======== Stored data

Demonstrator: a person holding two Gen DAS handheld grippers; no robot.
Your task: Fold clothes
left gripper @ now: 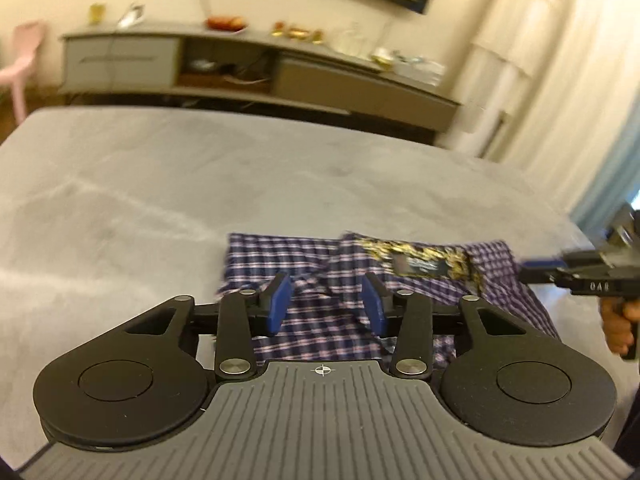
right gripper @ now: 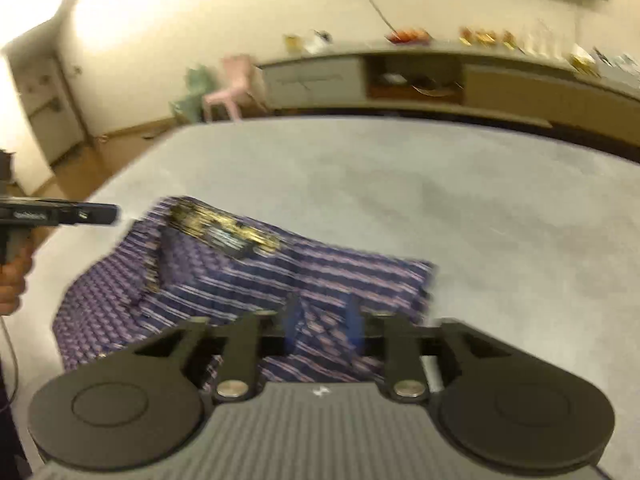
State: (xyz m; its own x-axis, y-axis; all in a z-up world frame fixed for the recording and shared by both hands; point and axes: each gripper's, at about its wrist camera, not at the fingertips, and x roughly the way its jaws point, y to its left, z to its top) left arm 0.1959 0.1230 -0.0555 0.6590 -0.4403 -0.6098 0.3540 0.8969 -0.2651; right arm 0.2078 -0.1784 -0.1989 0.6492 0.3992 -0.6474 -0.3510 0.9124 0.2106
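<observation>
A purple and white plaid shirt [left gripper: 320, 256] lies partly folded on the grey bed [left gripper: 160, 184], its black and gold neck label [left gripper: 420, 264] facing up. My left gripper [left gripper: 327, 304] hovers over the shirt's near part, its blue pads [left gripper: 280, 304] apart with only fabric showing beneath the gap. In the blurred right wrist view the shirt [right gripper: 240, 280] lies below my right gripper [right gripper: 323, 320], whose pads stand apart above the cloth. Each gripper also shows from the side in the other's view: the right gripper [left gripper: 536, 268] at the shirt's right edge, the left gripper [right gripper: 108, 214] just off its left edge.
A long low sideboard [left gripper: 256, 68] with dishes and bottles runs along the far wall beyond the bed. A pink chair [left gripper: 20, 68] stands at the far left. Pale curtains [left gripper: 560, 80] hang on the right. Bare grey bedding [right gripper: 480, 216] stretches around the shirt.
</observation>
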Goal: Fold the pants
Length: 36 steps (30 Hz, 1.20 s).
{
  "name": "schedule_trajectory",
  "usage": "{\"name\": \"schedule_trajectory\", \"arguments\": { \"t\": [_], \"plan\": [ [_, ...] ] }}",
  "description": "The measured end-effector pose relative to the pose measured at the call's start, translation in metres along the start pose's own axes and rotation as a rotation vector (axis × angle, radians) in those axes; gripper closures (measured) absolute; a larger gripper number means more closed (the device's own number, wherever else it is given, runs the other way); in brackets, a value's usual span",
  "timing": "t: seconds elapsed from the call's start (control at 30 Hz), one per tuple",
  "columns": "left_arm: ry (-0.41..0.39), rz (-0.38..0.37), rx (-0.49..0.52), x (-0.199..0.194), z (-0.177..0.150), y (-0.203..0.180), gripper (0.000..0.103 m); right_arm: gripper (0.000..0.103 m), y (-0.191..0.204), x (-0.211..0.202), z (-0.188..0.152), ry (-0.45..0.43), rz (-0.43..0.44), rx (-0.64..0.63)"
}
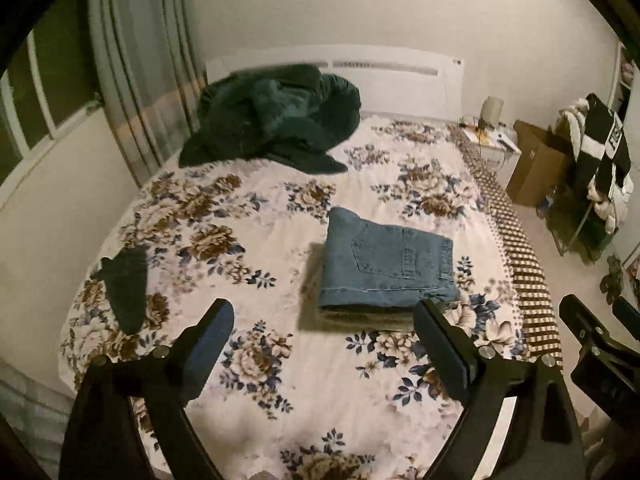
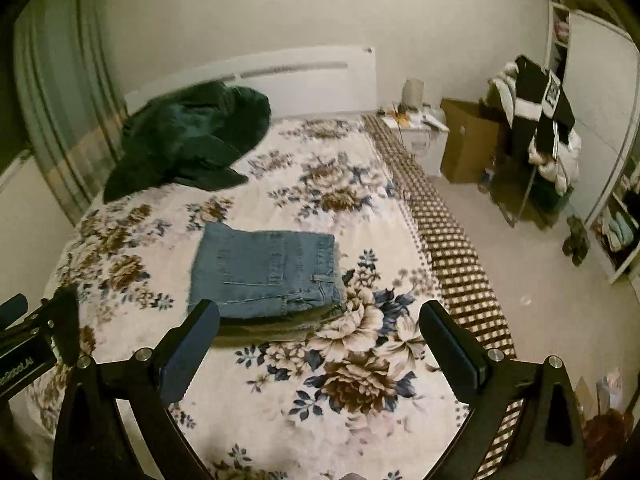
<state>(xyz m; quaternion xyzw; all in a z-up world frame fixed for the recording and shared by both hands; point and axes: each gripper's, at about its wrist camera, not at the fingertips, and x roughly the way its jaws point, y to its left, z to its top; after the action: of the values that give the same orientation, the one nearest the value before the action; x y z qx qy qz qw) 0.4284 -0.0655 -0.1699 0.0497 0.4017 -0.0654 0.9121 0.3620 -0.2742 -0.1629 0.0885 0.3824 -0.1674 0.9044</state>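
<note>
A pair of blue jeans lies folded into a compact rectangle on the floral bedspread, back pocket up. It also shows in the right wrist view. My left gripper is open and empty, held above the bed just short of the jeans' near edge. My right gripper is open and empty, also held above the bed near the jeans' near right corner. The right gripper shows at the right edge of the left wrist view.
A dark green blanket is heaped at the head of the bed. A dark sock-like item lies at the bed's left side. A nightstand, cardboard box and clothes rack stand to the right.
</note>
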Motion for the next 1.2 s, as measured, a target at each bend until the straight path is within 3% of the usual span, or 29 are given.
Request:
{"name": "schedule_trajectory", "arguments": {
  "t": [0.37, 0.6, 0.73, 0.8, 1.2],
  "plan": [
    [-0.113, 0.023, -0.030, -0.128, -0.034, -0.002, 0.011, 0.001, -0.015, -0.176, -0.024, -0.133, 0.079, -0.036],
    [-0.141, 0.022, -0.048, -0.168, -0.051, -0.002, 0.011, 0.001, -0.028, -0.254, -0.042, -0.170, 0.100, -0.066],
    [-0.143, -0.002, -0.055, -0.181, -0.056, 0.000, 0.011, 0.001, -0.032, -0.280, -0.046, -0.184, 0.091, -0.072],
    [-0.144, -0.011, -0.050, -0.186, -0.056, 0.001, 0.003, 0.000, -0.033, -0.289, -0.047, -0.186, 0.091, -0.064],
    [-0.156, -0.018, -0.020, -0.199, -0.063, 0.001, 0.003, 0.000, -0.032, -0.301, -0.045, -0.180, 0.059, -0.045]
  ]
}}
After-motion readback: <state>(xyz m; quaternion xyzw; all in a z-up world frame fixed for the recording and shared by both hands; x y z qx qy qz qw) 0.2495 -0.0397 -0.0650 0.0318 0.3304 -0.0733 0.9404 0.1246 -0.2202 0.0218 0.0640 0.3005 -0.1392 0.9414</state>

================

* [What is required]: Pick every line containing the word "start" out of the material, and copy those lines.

* [Expected answer]:
  "description": "The measured end-effector pose relative to the pose measured at the call's start, translation in metres along the start pose's own axes and rotation as a rotation vector (axis × angle, radians) in those axes; gripper closures (measured) absolute; a larger gripper number means more closed (the device's own number, wherever else it is given, runs the other way); in brackets, a value's usual span",
  "timing": "t: seconds elapsed from the call's start (control at 30 Hz), one per tuple",

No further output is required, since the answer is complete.